During the long years of composition, it was a kind of technique of mine to immerse myself in films, and particularly in Japanese period dramas. I was fascinated by the formality and (to occidental eyes) hierarchical rigidity of the societies depicted in many of these films. I don’t think it would be too absurd to say that the greatest work of art to influence Dustless is Japan itself. (I’m guilty of huge generalisation, here, for which I hope you’ll forgive me, but of the nations I know [which are very few, and those few I don’t know very well!], I would say that the one that most approximates a work of art is Japan.)

I find Japan endlessly fascinating.

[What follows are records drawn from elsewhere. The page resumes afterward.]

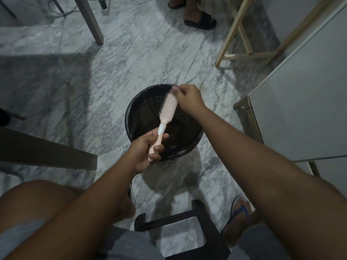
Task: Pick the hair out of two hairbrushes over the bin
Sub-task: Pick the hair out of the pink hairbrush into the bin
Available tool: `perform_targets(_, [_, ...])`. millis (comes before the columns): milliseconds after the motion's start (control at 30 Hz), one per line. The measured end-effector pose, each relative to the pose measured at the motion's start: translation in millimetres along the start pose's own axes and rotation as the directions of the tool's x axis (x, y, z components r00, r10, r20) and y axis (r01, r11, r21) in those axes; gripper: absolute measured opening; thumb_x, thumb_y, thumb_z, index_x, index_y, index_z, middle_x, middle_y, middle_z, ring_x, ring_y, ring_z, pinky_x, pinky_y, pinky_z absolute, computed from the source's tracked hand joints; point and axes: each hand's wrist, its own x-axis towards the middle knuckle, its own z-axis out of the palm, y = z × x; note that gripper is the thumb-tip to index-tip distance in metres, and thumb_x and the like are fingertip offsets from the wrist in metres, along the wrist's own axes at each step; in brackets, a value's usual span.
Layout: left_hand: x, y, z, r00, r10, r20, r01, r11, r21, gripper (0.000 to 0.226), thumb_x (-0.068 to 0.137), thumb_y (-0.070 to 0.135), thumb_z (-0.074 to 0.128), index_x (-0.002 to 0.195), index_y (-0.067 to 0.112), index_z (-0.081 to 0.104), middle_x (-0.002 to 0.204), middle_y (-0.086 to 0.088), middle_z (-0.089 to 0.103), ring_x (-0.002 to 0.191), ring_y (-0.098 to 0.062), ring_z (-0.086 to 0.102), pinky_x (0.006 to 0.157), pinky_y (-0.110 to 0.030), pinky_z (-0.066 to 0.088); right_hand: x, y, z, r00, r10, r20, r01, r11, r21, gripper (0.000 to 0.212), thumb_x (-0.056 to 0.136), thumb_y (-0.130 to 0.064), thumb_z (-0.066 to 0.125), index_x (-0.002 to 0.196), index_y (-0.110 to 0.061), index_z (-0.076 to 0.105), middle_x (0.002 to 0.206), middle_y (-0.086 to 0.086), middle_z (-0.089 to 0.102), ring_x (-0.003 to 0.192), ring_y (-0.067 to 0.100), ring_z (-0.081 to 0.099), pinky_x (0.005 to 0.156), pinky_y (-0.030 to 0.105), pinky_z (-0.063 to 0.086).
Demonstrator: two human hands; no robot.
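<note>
A pink hairbrush with a white collar is held over a round black bin on the marble floor. My left hand is shut on the brush's handle, bristles facing up and to the left. My right hand is at the far tip of the brush head, fingertips pinched together just above the bristles. Whether hair is between the fingertips is too fine to tell. A second hairbrush is not in view.
A black stool stands between my knees. A white cabinet is at the right, a wooden frame behind it. A table leg and cables are at the top left. Another person's sandalled feet are beyond the bin.
</note>
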Motion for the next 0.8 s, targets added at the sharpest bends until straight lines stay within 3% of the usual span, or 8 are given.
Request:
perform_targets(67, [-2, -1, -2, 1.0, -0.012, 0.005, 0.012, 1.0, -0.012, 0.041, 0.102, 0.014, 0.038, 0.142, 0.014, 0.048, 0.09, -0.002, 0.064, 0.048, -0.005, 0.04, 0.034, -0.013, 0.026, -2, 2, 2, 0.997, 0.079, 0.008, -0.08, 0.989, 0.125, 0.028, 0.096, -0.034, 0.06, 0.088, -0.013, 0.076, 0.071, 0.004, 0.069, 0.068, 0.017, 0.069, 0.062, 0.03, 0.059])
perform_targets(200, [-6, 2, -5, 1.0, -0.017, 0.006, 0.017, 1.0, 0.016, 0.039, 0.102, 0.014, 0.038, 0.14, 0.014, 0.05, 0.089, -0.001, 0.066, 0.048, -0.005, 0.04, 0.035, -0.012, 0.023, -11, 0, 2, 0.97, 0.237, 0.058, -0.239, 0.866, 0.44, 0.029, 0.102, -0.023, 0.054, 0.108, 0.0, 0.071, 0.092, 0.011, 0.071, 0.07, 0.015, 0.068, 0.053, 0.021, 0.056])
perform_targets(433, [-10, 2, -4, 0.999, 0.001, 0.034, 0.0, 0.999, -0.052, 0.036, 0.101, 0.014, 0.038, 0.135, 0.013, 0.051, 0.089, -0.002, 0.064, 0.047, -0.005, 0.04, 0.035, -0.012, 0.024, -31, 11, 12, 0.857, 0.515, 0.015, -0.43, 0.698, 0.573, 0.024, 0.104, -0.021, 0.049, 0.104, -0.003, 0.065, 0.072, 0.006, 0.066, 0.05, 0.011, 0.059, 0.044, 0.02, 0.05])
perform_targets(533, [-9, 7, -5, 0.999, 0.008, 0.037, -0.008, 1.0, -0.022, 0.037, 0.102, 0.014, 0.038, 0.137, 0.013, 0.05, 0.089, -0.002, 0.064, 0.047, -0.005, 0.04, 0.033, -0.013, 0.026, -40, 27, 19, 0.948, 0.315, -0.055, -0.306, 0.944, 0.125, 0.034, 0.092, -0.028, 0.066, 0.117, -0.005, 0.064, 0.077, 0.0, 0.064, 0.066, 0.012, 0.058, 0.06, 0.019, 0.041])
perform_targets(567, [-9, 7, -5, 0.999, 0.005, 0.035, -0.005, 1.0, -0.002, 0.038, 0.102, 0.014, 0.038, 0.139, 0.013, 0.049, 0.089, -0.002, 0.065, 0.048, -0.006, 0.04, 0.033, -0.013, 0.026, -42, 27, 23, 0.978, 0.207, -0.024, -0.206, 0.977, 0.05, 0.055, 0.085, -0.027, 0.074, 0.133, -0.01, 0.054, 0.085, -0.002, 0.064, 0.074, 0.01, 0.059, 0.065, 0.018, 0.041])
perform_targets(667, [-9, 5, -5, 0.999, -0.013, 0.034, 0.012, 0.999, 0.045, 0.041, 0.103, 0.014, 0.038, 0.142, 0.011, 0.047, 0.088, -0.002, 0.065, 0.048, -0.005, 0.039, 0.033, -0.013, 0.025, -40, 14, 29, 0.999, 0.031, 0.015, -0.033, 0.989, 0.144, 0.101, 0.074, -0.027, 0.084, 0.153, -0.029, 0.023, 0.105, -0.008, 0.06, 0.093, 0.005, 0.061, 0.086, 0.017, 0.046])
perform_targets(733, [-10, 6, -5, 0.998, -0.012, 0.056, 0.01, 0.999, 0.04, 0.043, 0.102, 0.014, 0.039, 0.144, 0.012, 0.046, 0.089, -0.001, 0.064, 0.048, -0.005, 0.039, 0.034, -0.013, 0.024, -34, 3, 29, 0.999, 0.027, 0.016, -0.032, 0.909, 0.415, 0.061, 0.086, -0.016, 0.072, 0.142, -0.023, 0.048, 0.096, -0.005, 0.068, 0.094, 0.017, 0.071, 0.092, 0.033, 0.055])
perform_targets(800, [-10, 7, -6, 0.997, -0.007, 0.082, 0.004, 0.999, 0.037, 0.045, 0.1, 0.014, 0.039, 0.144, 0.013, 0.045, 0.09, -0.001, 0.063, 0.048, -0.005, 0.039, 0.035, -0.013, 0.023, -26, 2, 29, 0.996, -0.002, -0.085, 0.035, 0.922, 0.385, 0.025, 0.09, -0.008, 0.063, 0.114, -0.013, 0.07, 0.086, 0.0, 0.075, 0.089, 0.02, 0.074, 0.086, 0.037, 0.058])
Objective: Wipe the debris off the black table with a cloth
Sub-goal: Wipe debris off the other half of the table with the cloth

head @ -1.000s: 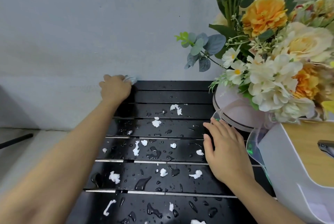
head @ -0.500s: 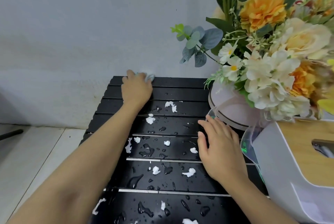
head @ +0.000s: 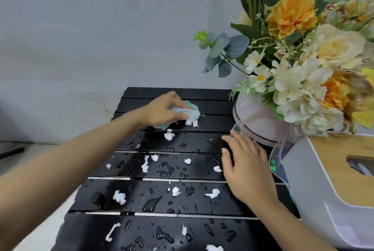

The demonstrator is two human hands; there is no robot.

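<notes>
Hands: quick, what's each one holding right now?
Left hand: grips the cloth against the black table.
Right hand: open, resting flat on the black table, empty.

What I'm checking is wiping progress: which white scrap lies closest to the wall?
The clump beside the cloth in the left hand; all others lie on nearer slats.

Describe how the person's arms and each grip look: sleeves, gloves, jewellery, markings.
The left grip and right grip are bare hands: no gloves, rings or markings show. The left forearm and right forearm are bare too, with no sleeve, watch or band as far as the frame reaches.
</notes>
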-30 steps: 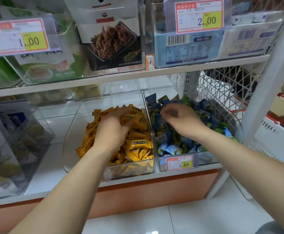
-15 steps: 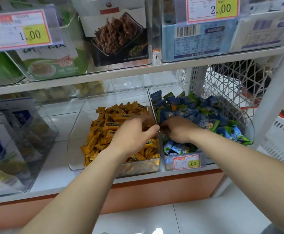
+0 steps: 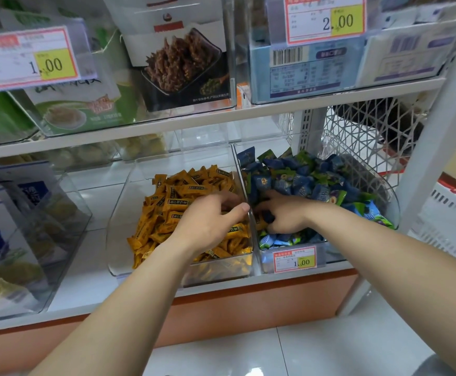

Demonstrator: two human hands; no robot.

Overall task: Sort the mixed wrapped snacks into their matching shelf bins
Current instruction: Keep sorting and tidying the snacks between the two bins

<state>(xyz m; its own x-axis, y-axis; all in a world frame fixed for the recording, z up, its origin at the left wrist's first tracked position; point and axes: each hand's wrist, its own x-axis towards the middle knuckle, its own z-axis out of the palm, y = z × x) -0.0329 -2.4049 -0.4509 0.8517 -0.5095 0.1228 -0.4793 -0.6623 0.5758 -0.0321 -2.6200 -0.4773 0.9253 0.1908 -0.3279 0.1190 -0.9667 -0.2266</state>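
Note:
A clear bin (image 3: pixel 123 202) on the lower shelf holds a heap of orange wrapped snacks (image 3: pixel 172 202). To its right, another clear bin (image 3: pixel 387 194) is full of blue and green wrapped snacks (image 3: pixel 303 183). My left hand (image 3: pixel 208 223) lies on the orange heap by the divider, fingers spread, nothing in its grasp. My right hand (image 3: pixel 286 215) is dug into the near left corner of the blue-green bin. Its fingers curl over a single orange snack (image 3: pixel 260 224) that lies against the divider. The fingertips are partly buried.
A 1.00 price tag (image 3: pixel 294 259) is clipped on the right bin's front. Further left stands a clear bin of blue-white packets (image 3: pixel 9 229). The upper shelf (image 3: pixel 221 115) hangs low over the bins. A white lattice panel (image 3: pixel 362 137) and post (image 3: pixel 435 147) close the right side.
My left hand slid from the middle of the orange heap to the divider. My right hand came down from the top of the blue-green pile into the bin's near left corner.

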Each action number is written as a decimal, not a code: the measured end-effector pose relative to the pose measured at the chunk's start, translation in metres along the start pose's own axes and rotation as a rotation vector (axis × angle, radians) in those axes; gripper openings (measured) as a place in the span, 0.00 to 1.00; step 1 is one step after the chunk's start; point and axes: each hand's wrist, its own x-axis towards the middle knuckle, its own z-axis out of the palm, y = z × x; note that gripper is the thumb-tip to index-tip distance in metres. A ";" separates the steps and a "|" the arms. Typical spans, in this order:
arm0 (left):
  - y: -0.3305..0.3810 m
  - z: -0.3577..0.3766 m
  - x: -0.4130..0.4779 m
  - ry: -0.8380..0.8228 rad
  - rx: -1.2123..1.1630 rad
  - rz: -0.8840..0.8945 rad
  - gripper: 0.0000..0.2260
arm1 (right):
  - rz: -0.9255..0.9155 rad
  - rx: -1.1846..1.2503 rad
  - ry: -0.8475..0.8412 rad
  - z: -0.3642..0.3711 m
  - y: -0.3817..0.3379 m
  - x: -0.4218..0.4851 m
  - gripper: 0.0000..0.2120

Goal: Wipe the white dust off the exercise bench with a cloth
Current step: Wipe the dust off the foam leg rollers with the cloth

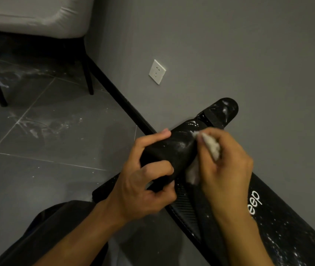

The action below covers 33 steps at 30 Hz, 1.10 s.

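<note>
Exercise bench [277, 223]: black, lies along the foot of the grey wall [229, 45], running from near right to far centre. White lettering on its near half, only partly readable.

Cloth [213, 146]: white, bunched, pressed on the right flank of the bench's rounded middle pad [172, 150]; a second fold of it shows lower down, against the same pad.

Right hand [227, 164]: fingers curled, clamped on the cloth, holding it to the pad.
Left hand [149, 181]: fingers and thumb wrapped round the near-left side of that pad, gripping it, apparently to steady it.

White dust [181, 144]:
- light haze on the middle pad just left of the cloth
- pale smears on the far end pad [223, 110]
- dense specks over the near right stretch of the bench

Judgement: wiping is under way on the middle pad, which looks the cleanest part but is not finished. The far end pad and the long near section look untouched. Most of the task is left, I estimate.

Surroundings: a wall socket [157, 71] beyond the bench; a black skirting strip [124, 100] along the wall base; grey tiled floor [66, 169] with white powder streaks to the far left; a grey upholstered chair [37, 16] on black legs at far left; a dark trouser leg [47, 237] at near left
</note>
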 end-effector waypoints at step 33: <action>-0.004 -0.006 0.000 -0.076 -0.024 0.015 0.21 | 0.164 0.070 0.005 0.001 -0.006 0.006 0.03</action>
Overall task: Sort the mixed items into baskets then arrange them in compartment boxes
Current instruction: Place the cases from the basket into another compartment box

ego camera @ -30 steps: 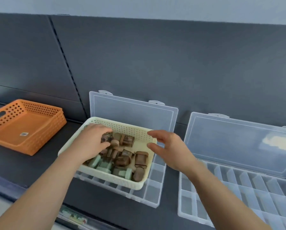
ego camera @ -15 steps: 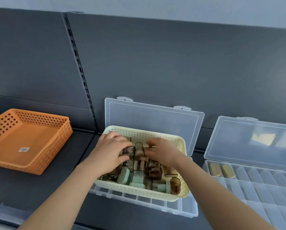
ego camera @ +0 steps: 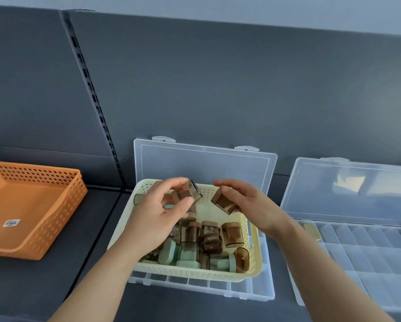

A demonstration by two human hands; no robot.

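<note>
A cream perforated basket (ego camera: 255,259) sits on top of an open clear compartment box (ego camera: 262,291). It holds several small brown and mint-green capped containers (ego camera: 208,242). My left hand (ego camera: 164,212) is raised above the basket's far left and pinches a brown container (ego camera: 190,192); a mint-green piece (ego camera: 139,199) sticks out to its left. My right hand (ego camera: 248,203) hovers above the far right part and holds another brown container (ego camera: 225,203) in its fingers.
An orange perforated basket (ego camera: 62,219) stands at the left on the dark shelf. A second open compartment box (ego camera: 369,254) lies at the right, with yellowish pieces (ego camera: 312,231) in a far-left compartment. Grey panels close the back.
Both hands were down among the containers in the cream basket. Each has lifted up with a brown container in its fingers.
</note>
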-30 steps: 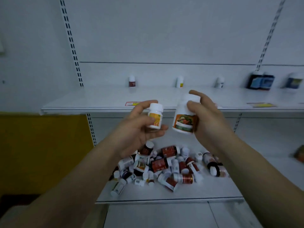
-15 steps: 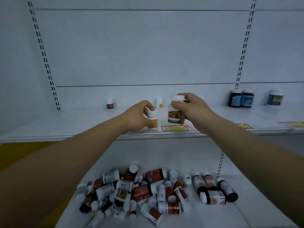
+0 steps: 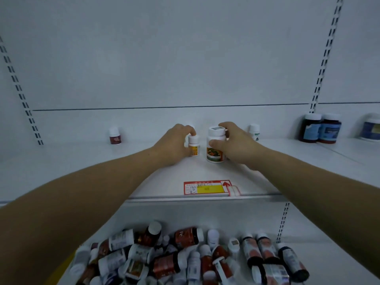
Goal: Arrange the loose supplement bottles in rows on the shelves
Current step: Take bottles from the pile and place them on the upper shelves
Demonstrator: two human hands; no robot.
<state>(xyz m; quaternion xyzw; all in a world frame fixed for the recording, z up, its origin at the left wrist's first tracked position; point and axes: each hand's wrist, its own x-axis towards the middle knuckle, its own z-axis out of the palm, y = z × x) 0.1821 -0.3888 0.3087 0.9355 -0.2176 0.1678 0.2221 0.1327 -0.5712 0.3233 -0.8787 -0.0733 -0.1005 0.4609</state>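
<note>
My left hand [image 3: 172,146] grips a small white bottle with an orange label [image 3: 194,145], upright on the upper shelf [image 3: 82,161]. Beside it my right hand [image 3: 236,145] holds a larger white bottle with a fruit label [image 3: 215,147], also upright on that shelf. The two bottles stand close together near the shelf's middle. Behind my left hand a white cap is partly hidden. A heap of loose bottles [image 3: 185,258] lies on the lower shelf below.
On the upper shelf stand a small dark red bottle [image 3: 115,136] at the left, a white bottle [image 3: 254,131] behind my right hand, and dark blue-labelled bottles [image 3: 320,128] at the right. A red and yellow price tag [image 3: 207,188] lies near the shelf's front edge.
Both hands have reached further back over the upper shelf with their bottles. The bottles now stand deeper on the shelf, past the price tag.
</note>
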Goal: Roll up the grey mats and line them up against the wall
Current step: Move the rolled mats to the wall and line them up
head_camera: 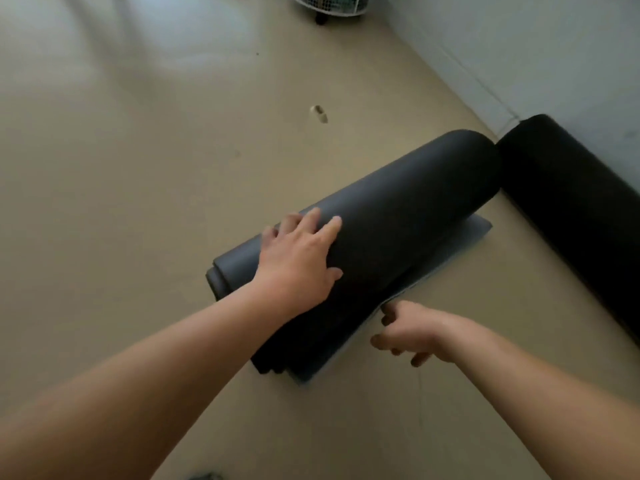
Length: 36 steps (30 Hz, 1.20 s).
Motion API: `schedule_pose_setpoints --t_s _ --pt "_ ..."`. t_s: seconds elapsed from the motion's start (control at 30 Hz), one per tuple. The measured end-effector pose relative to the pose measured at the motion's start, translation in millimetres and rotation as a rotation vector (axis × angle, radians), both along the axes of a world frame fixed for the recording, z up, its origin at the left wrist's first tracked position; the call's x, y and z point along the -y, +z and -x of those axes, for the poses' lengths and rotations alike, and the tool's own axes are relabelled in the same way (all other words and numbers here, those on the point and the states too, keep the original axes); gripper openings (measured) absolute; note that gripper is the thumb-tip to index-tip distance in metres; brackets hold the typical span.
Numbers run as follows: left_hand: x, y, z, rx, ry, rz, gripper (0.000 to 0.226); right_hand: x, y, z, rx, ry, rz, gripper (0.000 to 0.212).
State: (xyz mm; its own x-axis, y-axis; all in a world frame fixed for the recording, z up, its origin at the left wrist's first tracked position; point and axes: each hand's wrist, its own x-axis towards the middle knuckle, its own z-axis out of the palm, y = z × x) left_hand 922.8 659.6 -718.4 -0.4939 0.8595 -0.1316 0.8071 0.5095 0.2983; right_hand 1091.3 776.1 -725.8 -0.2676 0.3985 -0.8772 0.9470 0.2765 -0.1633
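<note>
A dark grey mat point(398, 216) lies rolled on the floor in the middle of the head view, a short flat tail point(474, 230) of it still showing on its right side. My left hand point(301, 261) rests flat on top of the roll near its near end, fingers spread. My right hand point(408, 330) hovers just right of the roll at the tail's edge, fingers loosely curled and holding nothing. A second rolled mat point(568, 209) lies along the wall at the right.
The pale wall point(536, 57) runs diagonally down the right side. A white wire basket on wheels point(329, 5) stands at the top. A small scrap point(318, 112) lies on the beige floor beyond the roll.
</note>
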Motion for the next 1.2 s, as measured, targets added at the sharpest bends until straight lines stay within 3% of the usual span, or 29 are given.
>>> schedule_pose_setpoints --t_s 0.07,0.13,0.17,0.23,0.3,0.37,0.4,0.5,0.57,0.63,0.7,0.8,0.9,1.03,1.2 --pt "10.7 -2.4 5.7 0.021 0.205 0.124 0.108 -12.8 13.0 6.6 0.034 0.218 -0.066 0.073" --pt "18.6 -4.9 -0.2 -0.006 0.237 0.156 0.114 -20.3 35.3 24.2 -0.138 0.276 -0.216 0.048" --pt "20.8 -6.6 -7.0 -0.034 0.223 0.151 0.113 -20.9 46.4 34.1 -0.243 0.307 -0.328 0.046" --pt "22.8 -6.9 -22.6 -0.065 0.185 0.123 0.108 -21.0 60.4 54.3 -0.362 0.547 -0.586 0.087" --pt "31.0 -7.8 -30.8 -0.052 0.122 0.063 0.095 -19.8 59.8 70.0 -0.258 0.925 -0.725 0.132" --pt "50.4 -7.5 -27.1 0.023 0.125 -0.046 0.082 -23.4 49.1 77.7 -0.183 1.132 -0.704 0.148" --pt "64.0 -9.5 -20.9 0.059 0.187 -0.055 0.085 -28.8 44.1 80.0 -0.174 1.154 -0.662 0.151" --pt "102.6 -17.6 -9.8 0.21 0.5 0.113 0.125 -38.3 35.4 81.1 -0.238 1.139 -0.56 0.154" --pt "110.1 -23.6 -16.9 0.469 0.608 0.023 0.12 -38.9 33.8 78.1 -0.274 1.174 -0.541 0.154" --pt "107.6 -30.4 -24.4 0.545 0.629 -0.083 0.103 -38.0 33.8 74.3 -0.299 1.202 -0.544 0.152" --pt "101.9 -33.2 -22.6 0.482 0.585 -0.131 0.103 -38.1 35.4 67.5 -0.328 1.179 -0.589 0.149" --pt "91.0 -30.6 1.2 0.438 0.468 -0.189 0.128 -32.9 33.6 53.8 -0.327 1.086 -0.709 0.149" --pt "74.9 -19.1 30.4 0.418 0.283 -0.132 0.131 -12.4 21.7 37.4 -0.246 0.94 -0.815 0.148" --pt "59.5 -13.6 45.1 0.266 0.081 -0.031 0.134 1.6 16.8 21.4 -0.193 0.813 -0.829 0.141" --pt "56.0 -14.0 40.3 0.205 0.073 0.01 0.138 -35.2 30.3 5.3 -0.166 0.853 -0.707 0.162"
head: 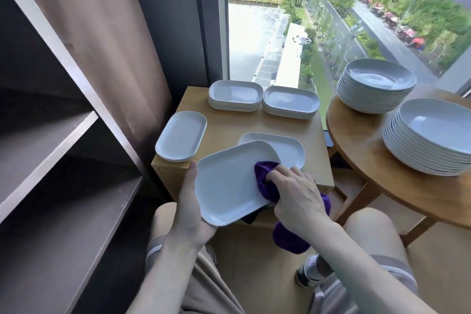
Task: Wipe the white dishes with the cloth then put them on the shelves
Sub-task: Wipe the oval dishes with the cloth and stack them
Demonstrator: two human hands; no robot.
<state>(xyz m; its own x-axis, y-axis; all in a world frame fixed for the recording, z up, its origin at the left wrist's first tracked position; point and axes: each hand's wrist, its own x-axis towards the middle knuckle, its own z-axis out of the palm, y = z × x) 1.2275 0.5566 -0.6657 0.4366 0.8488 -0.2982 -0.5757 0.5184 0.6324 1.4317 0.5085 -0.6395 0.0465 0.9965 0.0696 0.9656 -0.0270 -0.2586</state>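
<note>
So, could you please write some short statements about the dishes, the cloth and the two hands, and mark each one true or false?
1. The right hand grips the purple cloth against the held dish. True.
2. The other hand rests idle on a knee. False: the left hand holds the held dish by its near left edge.
3. The round plates stand in two stacks on the round table. True.
4. Three stacks stand at the far edge of the smaller table. False: the square table bears two stacks of oblong dishes there, side by side.
</note>
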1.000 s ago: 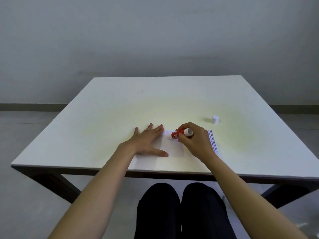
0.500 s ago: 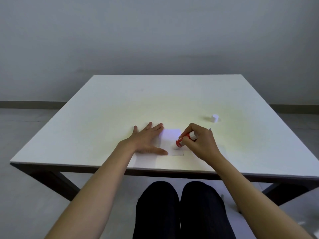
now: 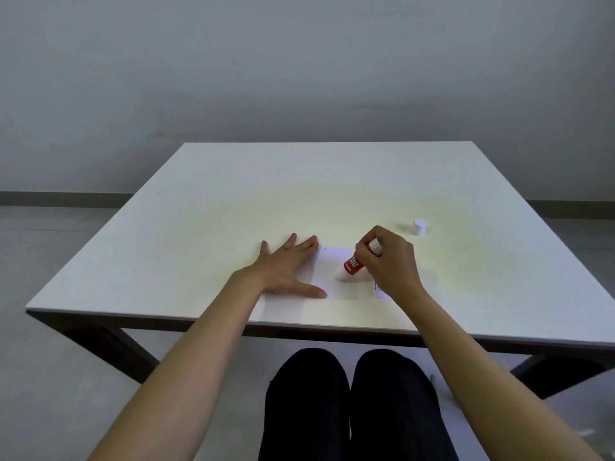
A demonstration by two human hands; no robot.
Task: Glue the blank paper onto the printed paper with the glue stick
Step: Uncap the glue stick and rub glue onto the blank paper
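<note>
Two hands work your white table (image 3: 233, 201) before a grey wall (image 3: 299, 61): left hand (image 3: 286, 271) flat, fingers spread, on the blank paper (image 3: 332, 277), right hand (image 3: 391, 261) gripping the glue stick (image 3: 354, 264) tip-down on it, printed paper (image 3: 377, 289) just beside

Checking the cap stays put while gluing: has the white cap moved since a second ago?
No. The white cap sits at the same spot near the table's right edge, beyond the right hand.
</note>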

The main ‘religion’ depicted in Dustless is that of TanZo, the ‘simple Way’. TanZo is clearly influenced by Buddhism – the title, Dustless, is in part derived from the Buddhist notion of ‘the six dusts’, and the search of the characters to transcend the ‘dusts’ and become ‘Dustless’. Although Buddhism flows from India out to China, and so to Japan, it is the Japanese Zen inflection of Buddhism that is probably most important in the novel – which is probably not a very Zen observation to make, I’m afraid, being so caught up with differences and distinctions.

Through my reading, and poring over woodblock prints, and watching films, a huge number of Japanese artefacts – from different historical periods – enter and influence the novel. Of course, they are all transformed into their equivalents in the imagined world of Dustless: some are hardly affected at all by the transformation, others are considerably adapted, or the model effectively vanishes into the mutated equivalent.

One of the key artforms to influence the world of Dustless was that of animation in general, and Japanese animation (anime) in particular. I’d like to discuss animation and anime in subsequent posts.